• **Your task**
The full listing should be transcribed verbatim.

• **The data**
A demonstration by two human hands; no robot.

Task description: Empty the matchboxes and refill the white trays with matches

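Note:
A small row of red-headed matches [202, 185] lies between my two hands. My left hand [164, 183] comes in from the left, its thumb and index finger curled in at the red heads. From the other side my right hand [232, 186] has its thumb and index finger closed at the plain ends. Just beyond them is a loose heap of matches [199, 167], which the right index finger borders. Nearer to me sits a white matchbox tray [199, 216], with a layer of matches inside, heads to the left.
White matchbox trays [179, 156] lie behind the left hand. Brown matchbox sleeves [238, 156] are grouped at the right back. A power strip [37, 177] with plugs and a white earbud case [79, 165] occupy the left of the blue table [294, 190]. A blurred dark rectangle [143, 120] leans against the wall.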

• **Answer space**
A demonstration by two human hands; no robot.

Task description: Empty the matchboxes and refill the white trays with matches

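Note:
A small row of red-headed matches [202, 185] lies between my two hands. My left hand [164, 183] comes in from the left, its thumb and index finger curled in at the red heads. From the other side my right hand [232, 186] has its thumb and index finger closed at the plain ends. Just beyond them is a loose heap of matches [199, 167], which the right index finger borders. Nearer to me sits a white matchbox tray [199, 216], with a layer of matches inside, heads to the left.
White matchbox trays [179, 156] lie behind the left hand. Brown matchbox sleeves [238, 156] are grouped at the right back. A power strip [37, 177] with plugs and a white earbud case [79, 165] occupy the left of the blue table [294, 190]. A blurred dark rectangle [143, 120] leans against the wall.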

Nothing else remains in this exercise.